What you are asked to do: These records need to be repeated exactly, every one of them.

Information supplied:
☆ ☆ ☆ ☆

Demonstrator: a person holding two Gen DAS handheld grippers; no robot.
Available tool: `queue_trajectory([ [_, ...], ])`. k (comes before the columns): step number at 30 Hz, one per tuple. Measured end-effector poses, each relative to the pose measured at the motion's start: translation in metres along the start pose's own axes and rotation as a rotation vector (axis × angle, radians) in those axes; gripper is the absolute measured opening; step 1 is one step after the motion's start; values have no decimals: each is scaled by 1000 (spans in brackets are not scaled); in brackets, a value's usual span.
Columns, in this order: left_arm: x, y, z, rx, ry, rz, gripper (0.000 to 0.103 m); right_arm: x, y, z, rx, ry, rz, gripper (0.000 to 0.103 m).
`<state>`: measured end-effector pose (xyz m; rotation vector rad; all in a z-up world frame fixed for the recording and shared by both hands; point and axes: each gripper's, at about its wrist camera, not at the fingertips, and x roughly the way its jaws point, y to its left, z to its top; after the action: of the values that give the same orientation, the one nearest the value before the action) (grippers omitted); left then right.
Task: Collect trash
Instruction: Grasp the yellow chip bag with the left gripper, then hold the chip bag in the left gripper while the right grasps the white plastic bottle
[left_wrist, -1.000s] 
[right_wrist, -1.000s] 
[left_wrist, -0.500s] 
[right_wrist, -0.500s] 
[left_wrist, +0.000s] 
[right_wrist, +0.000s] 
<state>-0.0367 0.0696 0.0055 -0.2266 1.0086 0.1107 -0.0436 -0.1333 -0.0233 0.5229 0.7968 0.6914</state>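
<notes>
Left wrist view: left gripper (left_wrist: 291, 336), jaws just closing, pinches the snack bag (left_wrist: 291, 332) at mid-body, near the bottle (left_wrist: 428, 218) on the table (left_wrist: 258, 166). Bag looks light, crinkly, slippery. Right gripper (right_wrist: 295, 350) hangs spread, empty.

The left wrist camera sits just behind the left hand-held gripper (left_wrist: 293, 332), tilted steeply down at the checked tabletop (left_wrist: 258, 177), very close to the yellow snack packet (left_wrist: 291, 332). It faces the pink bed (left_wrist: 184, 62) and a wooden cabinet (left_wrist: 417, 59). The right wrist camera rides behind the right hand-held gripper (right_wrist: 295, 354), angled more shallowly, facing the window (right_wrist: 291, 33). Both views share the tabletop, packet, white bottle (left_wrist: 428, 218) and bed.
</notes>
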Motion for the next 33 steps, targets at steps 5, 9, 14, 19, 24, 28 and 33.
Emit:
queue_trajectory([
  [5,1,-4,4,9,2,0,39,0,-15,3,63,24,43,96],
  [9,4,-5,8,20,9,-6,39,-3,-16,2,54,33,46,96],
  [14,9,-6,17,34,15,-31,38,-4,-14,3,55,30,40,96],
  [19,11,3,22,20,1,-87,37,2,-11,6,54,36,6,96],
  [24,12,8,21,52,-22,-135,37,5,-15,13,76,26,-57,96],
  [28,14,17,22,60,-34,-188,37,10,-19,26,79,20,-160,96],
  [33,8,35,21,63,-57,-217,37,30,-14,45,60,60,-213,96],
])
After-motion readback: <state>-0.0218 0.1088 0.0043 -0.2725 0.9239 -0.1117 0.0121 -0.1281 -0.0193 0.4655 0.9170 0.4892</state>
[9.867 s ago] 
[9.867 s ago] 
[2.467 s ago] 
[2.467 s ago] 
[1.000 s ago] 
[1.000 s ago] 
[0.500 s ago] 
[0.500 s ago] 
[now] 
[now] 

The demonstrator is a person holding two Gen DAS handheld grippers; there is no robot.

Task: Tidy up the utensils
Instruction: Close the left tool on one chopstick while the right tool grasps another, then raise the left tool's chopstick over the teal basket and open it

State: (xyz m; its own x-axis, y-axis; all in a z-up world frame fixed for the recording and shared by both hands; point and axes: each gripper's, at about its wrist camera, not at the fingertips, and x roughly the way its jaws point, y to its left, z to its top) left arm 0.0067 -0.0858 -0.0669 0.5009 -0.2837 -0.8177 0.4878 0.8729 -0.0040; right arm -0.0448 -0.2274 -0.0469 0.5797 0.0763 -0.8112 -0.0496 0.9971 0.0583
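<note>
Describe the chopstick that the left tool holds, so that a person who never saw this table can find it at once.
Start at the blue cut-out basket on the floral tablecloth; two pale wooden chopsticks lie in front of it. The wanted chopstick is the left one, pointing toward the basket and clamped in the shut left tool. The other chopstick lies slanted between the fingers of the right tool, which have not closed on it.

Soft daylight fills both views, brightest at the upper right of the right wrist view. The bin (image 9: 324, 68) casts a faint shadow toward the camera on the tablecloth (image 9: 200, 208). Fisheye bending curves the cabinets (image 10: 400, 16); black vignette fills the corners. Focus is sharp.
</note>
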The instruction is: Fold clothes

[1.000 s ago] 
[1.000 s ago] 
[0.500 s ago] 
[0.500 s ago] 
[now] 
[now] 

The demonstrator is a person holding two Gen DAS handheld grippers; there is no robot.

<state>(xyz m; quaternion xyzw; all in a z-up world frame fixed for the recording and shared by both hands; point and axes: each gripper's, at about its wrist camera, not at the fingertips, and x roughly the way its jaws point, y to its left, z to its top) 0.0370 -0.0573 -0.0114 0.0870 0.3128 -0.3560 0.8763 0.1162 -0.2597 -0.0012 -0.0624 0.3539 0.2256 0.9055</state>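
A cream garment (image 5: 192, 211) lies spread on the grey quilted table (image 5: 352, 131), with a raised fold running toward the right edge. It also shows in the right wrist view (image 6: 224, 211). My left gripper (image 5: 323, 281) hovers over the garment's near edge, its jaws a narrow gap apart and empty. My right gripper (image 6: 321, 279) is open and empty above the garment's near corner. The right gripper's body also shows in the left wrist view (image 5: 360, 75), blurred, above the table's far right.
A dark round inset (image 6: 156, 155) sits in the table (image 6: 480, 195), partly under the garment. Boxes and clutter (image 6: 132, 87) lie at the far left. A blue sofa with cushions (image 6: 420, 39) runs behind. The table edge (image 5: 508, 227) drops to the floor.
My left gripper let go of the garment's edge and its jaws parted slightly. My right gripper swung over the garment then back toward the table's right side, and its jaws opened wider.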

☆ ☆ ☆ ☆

Result of this task:
Demonstrator: a person holding two Gen DAS handheld grippers; no robot.
Available tool: `queue_trajectory([ [_, ...], ])`. k (comes before the columns): step number at 30 Hz, one per tuple. Measured end-effector poses, each relative to the pose measured at the motion's start: translation in metres along the start pose's own axes and rotation as a rotation vector (axis × angle, radians) in those axes; gripper is the absolute measured opening; step 1 is one step after the motion's start; values have no decimals: each is scaled by 1000 (spans in brackets are not scaled); in brackets, a value's usual span.
Columns, in this order: left_arm: x, y, z, rx, ry, rz, gripper (0.000 to 0.103 m); right_arm: x, y, z, rx, ry, rz, gripper (0.000 to 0.103 m).
`<state>`: measured end-effector pose (xyz m; rotation vector rad; all in a z-up world frame fixed for the recording and shared by both hands; point and axes: each gripper's, at about its wrist camera, not at the fingertips, and x roughly the way its jaws point, y to its left, z to its top; after the action: of the values that give the same orientation, the one nearest the value before the action) (grippers omitted); left then right.
Task: Collect trash
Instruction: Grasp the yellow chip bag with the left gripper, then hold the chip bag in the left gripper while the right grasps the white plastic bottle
[left_wrist, -1.000s] 
[right_wrist, -1.000s] 
[left_wrist, -0.500s] 
[right_wrist, -0.500s] 
[left_wrist, +0.000s] 
[right_wrist, +0.000s] 
<state>-0.0367 0.0696 0.0055 -0.2266 1.0086 0.1107 -0.0436 -0.1333 -0.0233 0.5229 0.7968 0.6914</state>
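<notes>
Left wrist view: left gripper (left_wrist: 291, 336), jaws just closing, pinches the snack bag (left_wrist: 291, 332) at mid-body, near the bottle (left_wrist: 428, 218) on the table (left_wrist: 258, 166). Bag looks light, crinkly, slippery. Right gripper (right_wrist: 295, 350) hangs spread, empty.

The left wrist camera sits just behind the left hand-held gripper (left_wrist: 293, 332), tilted steeply down at the checked tabletop (left_wrist: 258, 177), very close to the yellow snack packet (left_wrist: 291, 332). It faces the pink bed (left_wrist: 184, 62) and a wooden cabinet (left_wrist: 417, 59). The right wrist camera rides behind the right hand-held gripper (right_wrist: 295, 354), angled more shallowly, facing the window (right_wrist: 291, 33). Both views share the tabletop, packet, white bottle (left_wrist: 428, 218) and bed.
</notes>
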Motion for the next 33 steps, targets at steps 5, 9, 14, 19, 24, 28 and 33.
Emit:
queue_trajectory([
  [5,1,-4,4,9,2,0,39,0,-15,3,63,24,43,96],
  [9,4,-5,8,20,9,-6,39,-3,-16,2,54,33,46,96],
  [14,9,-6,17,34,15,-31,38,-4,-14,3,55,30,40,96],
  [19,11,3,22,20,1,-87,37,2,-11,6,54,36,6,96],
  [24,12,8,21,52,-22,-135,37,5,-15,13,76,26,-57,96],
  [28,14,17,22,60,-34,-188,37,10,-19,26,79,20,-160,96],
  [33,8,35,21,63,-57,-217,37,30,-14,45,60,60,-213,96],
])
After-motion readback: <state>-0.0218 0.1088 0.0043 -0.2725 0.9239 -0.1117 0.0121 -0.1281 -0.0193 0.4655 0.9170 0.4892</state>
[9.867 s ago] 
[9.867 s ago] 
[2.467 s ago] 
[2.467 s ago] 
[1.000 s ago] 
[1.000 s ago] 
[0.500 s ago] 
[0.500 s ago] 
[now] 
[now] 

The demonstrator is a person holding two Gen DAS handheld grippers; there is no robot.

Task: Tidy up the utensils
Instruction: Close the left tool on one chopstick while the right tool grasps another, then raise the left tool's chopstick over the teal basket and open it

State: (xyz m; its own x-axis, y-axis; all in a z-up world frame fixed for the recording and shared by both hands; point and axes: each gripper's, at about its wrist camera, not at the fingertips, and x roughly the way its jaws point, y to its left, z to its top) left arm 0.0067 -0.0858 -0.0669 0.5009 -0.2837 -0.8177 0.4878 0.8729 -0.0040; right arm -0.0448 -0.2274 -0.0469 0.5797 0.0763 -0.8112 -0.0496 0.9971 0.0583
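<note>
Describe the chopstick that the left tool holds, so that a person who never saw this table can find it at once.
Start at the blue cut-out basket on the floral tablecloth; two pale wooden chopsticks lie in front of it. The wanted chopstick is the left one, pointing toward the basket and clamped in the shut left tool. The other chopstick lies slanted between the fingers of the right tool, which have not closed on it.

Soft daylight fills both views, brightest at the upper right of the right wrist view. The bin (image 9: 324, 68) casts a faint shadow toward the camera on the tablecloth (image 9: 200, 208). Fisheye bending curves the cabinets (image 10: 400, 16); black vignette fills the corners. Focus is sharp.
</note>
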The instruction is: Fold clothes

[1.000 s ago] 
[1.000 s ago] 
[0.500 s ago] 
[0.500 s ago] 
[now] 
[now] 

The demonstrator is a person holding two Gen DAS handheld grippers; there is no robot.

<state>(xyz m; quaternion xyzw; all in a z-up world frame fixed for the recording and shared by both hands; point and axes: each gripper's, at about its wrist camera, not at the fingertips, and x roughly the way its jaws point, y to its left, z to its top) 0.0370 -0.0573 -0.0114 0.0870 0.3128 -0.3560 0.8763 0.1162 -0.2597 -0.0012 -0.0624 0.3539 0.2256 0.9055</state>
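A cream garment (image 5: 192, 211) lies spread on the grey quilted table (image 5: 352, 131), with a raised fold running toward the right edge. It also shows in the right wrist view (image 6: 224, 211). My left gripper (image 5: 323, 281) hovers over the garment's near edge, its jaws a narrow gap apart and empty. My right gripper (image 6: 321, 279) is open and empty above the garment's near corner. The right gripper's body also shows in the left wrist view (image 5: 360, 75), blurred, above the table's far right.
A dark round inset (image 6: 156, 155) sits in the table (image 6: 480, 195), partly under the garment. Boxes and clutter (image 6: 132, 87) lie at the far left. A blue sofa with cushions (image 6: 420, 39) runs behind. The table edge (image 5: 508, 227) drops to the floor.
My left gripper let go of the garment's edge and its jaws parted slightly. My right gripper swung over the garment then back toward the table's right side, and its jaws opened wider.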

There is nothing further to the answer.